Тойер посмотрел на своего молодого подчиненного: его крепкое тело футболиста не скрывало того, что он был кротким и, вероятно, даже жил в молчаливом страхе. Сыщику стало стыдно. Он снова забыл о том, что и за пределами его толстого черепа тоже существуют грусть, сомнения, горечь прощания, возможно, слишком раннего прощания с надеждами. Просто он — Тойер, и в этом все дело. Хорнунг возникла в нем из ничего и была большой и чужой. Скорее, чтобы отвлечься от собственного эгоцентризма, чем из истинного сочувствия, он спросил:
— Ты говорил об этом с женой?
Штерн удивленно вытаращил на него глаза.
— Ну, о таких вещах с женами не разговаривают!
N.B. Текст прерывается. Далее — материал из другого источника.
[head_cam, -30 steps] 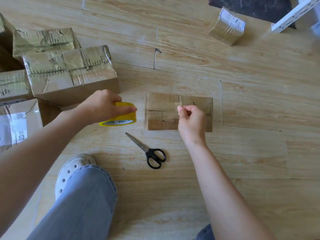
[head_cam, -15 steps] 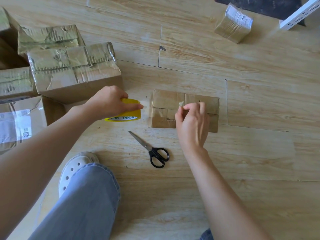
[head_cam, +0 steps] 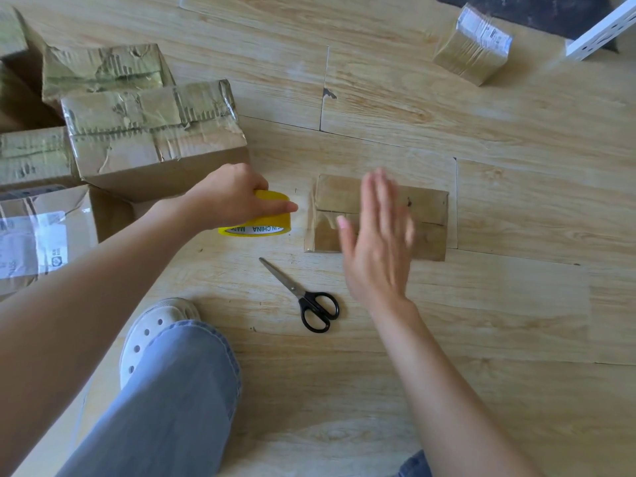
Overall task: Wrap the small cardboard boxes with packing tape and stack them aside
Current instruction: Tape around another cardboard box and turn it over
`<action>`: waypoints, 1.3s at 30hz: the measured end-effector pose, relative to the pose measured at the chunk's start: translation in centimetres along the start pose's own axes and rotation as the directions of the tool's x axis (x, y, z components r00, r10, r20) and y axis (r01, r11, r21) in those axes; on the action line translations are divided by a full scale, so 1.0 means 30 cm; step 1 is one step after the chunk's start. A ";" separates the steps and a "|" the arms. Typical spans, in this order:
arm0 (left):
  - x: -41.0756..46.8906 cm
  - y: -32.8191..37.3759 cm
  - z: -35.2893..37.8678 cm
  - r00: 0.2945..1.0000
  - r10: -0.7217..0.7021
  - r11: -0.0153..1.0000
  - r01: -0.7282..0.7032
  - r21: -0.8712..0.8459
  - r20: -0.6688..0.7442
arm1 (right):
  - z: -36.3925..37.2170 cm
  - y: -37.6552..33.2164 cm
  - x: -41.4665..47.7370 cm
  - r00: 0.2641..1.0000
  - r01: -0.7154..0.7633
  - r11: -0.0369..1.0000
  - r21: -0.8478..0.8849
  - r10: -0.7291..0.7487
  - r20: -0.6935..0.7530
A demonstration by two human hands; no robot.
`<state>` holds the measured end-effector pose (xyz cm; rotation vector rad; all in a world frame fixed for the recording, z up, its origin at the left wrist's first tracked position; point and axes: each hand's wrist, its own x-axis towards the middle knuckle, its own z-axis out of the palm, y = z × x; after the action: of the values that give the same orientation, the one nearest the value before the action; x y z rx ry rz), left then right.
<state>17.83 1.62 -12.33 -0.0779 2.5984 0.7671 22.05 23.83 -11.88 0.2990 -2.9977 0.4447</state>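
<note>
Boxes in a pile (head_cam: 155, 139) are sitting at 10 o'clock, several of them glossy with tape, so a good share of the job is looking done. Whether every one there is finished, I cannot tell. At centre, the flat box (head_cam: 426, 208) is lying on the floor (head_cam: 481, 321). Film is shining over its 9 o'clock end, while its 3 o'clock end is looking barer. I am judging it partly wrapped, with more taping, a cut and the stacking left to do.

Over that box the right hand (head_cam: 378, 242) is spreading flat, fingers straight and holding nothing. Blur is hiding whether it is pressing down. The left hand (head_cam: 230, 197) is gripping the roll (head_cam: 261, 222), which is sitting just at 9 o'clock of the box, and a clear strip seems to be bridging the gap.

Around them, a leg (head_cam: 165, 401) and shoe (head_cam: 155, 325) are filling 7 o'clock. A mat (head_cam: 533, 12) and rack (head_cam: 599, 32) are edging in at 1 o'clock, with a wrapped parcel (head_cam: 471, 46) lying nearby, well apart from the pile and probably needing stacking. Scissors (head_cam: 306, 297) are lying shut at 6 o'clock of the box. Only the left arm is crossing the way to the pile.
</note>
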 end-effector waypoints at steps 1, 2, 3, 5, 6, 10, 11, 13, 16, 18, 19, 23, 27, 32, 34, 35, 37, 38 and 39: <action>-0.001 0.001 0.002 1.000 0.001 1.000 -0.001 0.001 0.001 | 0.011 -0.011 -0.008 0.992 0.091 0.996 -0.008 -0.090 0.091; -0.001 0.001 0.003 1.000 0.000 1.000 0.000 0.001 -0.001 | 0.024 -0.018 -0.016 0.974 0.160 0.987 -0.025 -0.154 0.168; -0.002 0.000 0.003 1.000 -0.001 1.000 0.001 0.000 -0.003 | 0.035 -0.019 -0.023 0.955 0.202 0.978 -0.047 -0.187 0.230; -0.004 -0.003 0.001 1.000 -0.009 1.000 0.009 -0.009 -0.004 | 0.048 -0.004 -0.035 0.942 0.203 0.976 -0.078 -0.173 0.289; -0.005 -0.005 -0.001 1.000 -0.014 1.000 0.014 -0.016 -0.002 | 0.049 0.012 -0.042 0.947 0.176 0.981 -0.080 -0.146 0.286; -0.003 -0.005 0.002 1.000 -0.008 1.000 0.009 -0.007 0.020 | 0.022 0.068 -0.063 0.981 -0.013 0.998 -0.062 0.025 0.191; -0.001 -0.003 0.003 1.000 -0.009 1.000 0.009 0.004 0.024 | 0.011 0.065 -0.055 0.983 -0.039 0.999 -0.038 0.045 0.178; 0.001 0.002 0.005 1.000 -0.010 1.000 0.009 0.028 0.025 | -0.005 0.043 -0.022 0.970 0.033 0.999 -0.008 -0.030 0.243; -0.003 -0.001 -0.002 0.998 0.038 0.999 -0.039 0.019 0.046 | 0.001 -0.005 0.062 0.884 0.267 0.963 -0.032 -0.232 0.407; -0.014 -0.008 -0.020 0.991 0.066 0.994 -0.056 -0.089 0.114 | 0.008 -0.025 0.123 0.846 0.339 0.940 -0.048 -0.282 0.452; -0.021 -0.014 -0.032 0.988 0.068 0.987 -0.046 -0.157 0.138 | 0.007 -0.032 0.144 0.840 0.350 0.935 -0.051 -0.289 0.459; -0.042 -0.046 -0.090 0.971 0.100 0.943 -0.023 -0.333 0.216 | -0.026 -0.048 0.182 0.844 0.307 0.947 0.090 -0.315 0.434; -0.051 -0.033 -0.167 0.964 0.149 0.947 -0.074 -0.313 0.221 | -0.087 -0.018 0.198 0.884 0.201 0.941 0.274 -0.295 0.364; -0.016 0.054 -0.238 0.978 0.208 0.978 -0.207 -0.037 0.028 | -0.145 0.031 0.189 0.933 0.082 0.919 0.386 -0.206 0.294; -0.012 0.058 -0.251 0.988 0.127 0.984 -0.115 0.134 -0.085 | -0.166 0.054 0.182 0.943 0.043 0.905 0.424 -0.176 0.282; -0.016 0.054 -0.255 0.989 0.090 0.987 -0.072 0.144 -0.120 | -0.175 0.067 0.178 0.943 0.028 0.892 0.451 -0.173 0.284; -0.029 0.046 -0.264 0.990 0.082 0.995 -0.075 0.068 -0.110 | -0.188 0.095 0.162 0.944 -0.007 0.862 0.506 -0.161 0.287; -0.037 0.037 -0.272 0.991 0.111 0.994 -0.113 -0.014 -0.078 | -0.192 0.108 0.151 0.947 -0.029 0.846 0.533 -0.147 0.286; -0.044 0.033 -0.279 0.988 0.150 0.981 -0.154 -0.119 -0.042 | -0.198 0.123 0.144 0.951 -0.056 0.830 0.555 -0.125 0.283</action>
<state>15.63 -2.07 -4.97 0.0729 2.6093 0.9869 17.47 28.26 -6.71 0.5064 -3.0658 1.4032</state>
— Правда? — Старший гаупткомиссар вяло кивнул. Потом они опять замолчали.
Вошел Шерер.
— Взгляните-ка, на это стоит посмотреть.
В квартире на верхнем этаже были низкие потолки. Вероятно, прежде здесь располагались кладовые и прочие нежилые помещения, и лишь одна комната выглядела изначально предназначавшейся для жилья. В целом дом, построенный сто лет назад, был красивым, с разноцветными витражами на лестничной клетке, с веселыми завитушками в стиле модерн на фронтоне из песчаника, — дорогое, со вкусом обустроенное, прекрасное, даже роскошное здание, в верхних комнатах которого гнездилось безумие.
Мебели в жилище Танненбаха почти не оказалось. Телевизор, кресло, стол, кровать. Все остальное пространство было заполнено пустыми бутылками и явно никогда не убиралось пылесосом.